Task requirements:
Where the word "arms" appears in a line below, copy the whole line.

Raw data:
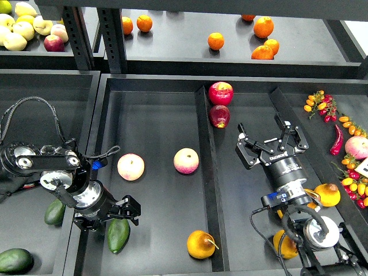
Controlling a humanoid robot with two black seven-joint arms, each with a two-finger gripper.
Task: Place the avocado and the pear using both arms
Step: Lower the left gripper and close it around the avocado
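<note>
left pincer (123, 214): low in middle tray (155, 144), jaw state unclear, touching avocado (118, 234) | right pincer (270, 142): fingers spread, empty | pear (201, 244): tray's near end, free

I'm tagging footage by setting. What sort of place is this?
Probably a mock grocery produce display: black divided bins hold loose apples, a shelf behind carries oranges, and chilli peppers lie in the right-hand bin.
</note>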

Finished task:
Controlling a humanoid robot with two black seven-joint arms, each with a two-finger gripper.
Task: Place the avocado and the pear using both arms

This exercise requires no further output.